Negative results in an EIA test should be confirmed by a different assay such as latex agglutination. Some women do not produce protective levels of antibody (defined in the UK as >10 IU/mL) even after several vaccinations and they should be considered immune if they have had two documented doses of vaccine.
Rubella has a worldwide distribution and infection is endemic in all countries that have not had a successful immunisation policy. Outbreaks usually occur in spring and early summer with major epidemics occurring every 4–8 years. Infection is common in childhood. Currently only 2–3% of young adult females are susceptible in the UK due to immunisation: many of those who are susceptible come from areas of the world such as the Indian subcontinent, where immunisation is uncommon. It is of paramount importance that the prevalence of pregnant women susceptible to rubella is monitored; should it decrease substantially immunisation protocols may have to change.
There is little evidence that administering normal human immunoglobulin after contact reduces the risk of maternal rubella and fetal infection, although it may attenuate the illness.
Attenuated live rubella vaccines have been available since the early 1970s.

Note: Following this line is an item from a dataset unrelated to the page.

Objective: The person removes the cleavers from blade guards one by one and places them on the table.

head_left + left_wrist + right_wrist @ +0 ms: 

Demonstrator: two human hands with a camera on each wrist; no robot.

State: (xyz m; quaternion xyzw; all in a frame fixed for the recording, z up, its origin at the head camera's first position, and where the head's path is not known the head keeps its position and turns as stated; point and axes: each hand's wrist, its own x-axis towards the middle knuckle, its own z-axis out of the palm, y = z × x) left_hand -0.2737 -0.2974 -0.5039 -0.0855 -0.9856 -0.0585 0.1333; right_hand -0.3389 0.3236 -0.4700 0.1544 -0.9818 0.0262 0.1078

They are safe and only have minimal side effects such as a transient rash and arthralgia. Seroconversion occurs in over 95% of susceptible vaccinees and protection is of more than 20 years duration. Vaccine virus can be isolated from the throat of vaccinees but there is no evidence of onward transmission to susceptible contacts. It is advisable that all women of childbearing age are screened for rubella antibody before immunisation so that only susceptible women are offered vaccine. The vaccine is live and therefore contraindicated in pregnancy, and pregnancy should be avoided in the month after vaccination. However, although vaccine virus has been shown to infect the fetus, there is no evidence of teratogenicity. Thus, if a susceptible woman is immunised inadvertently whilst pregnant, she can be reassured that any risk to the baby is very remote.
The objective of rubella immunisation is to eradicate congenital rubella. Historically in the UK there have been two approaches. In the 1970s vaccination was targeted at girls aged 11–14 years and susceptible adult women, identified by screening for rubella antibody in situations such as antenatal care and family planning clinics. The reasons for this policy were two-fold: firstly there were uncertainties about the duration of protection of the vaccine, and secondly it was thought natural rubella, acquired by around 50% of teenage girls, would afford women greater protection. There was also the consideration of exposure to natural rubella boosting vaccine immunity.
However, by the late 1980s it was apparent that this approach was not achieving the aim of eradicating congenital rubella, as there were still 10–20 cases of CRS and 100–200 terminations of pregnancy per annum in the UK. This was because the small number of women who were susceptible to rubella were becoming infected via their own or other people’s young children. This led to a different approach, commencing in October 1988, whereby all children were offered vaccine in an attempt to eradicate circulating rubella from the community and thus avoid exposure of any susceptible pregnant women. In order to make the vaccine more attractive to parents it was combined with measles and mumps (the MMR vaccine) and offered to both girls and boys at around 15 months of age. There was also a preschool ‘catch-up’ programme. In the late 1990s a second dose of MMR was introduced at 3–5 years to boost immunity of those who had received only one dose and to reach some of the children who had missed their first dose. This approach, similar to that adopted in the USA, has now almost eliminated congenital rubella. However there have been recent concerns in the UK about the safety of MMR vaccine and this has led to a fall in immunisation rates to below 95%, which may lead to a resurgence of rubella.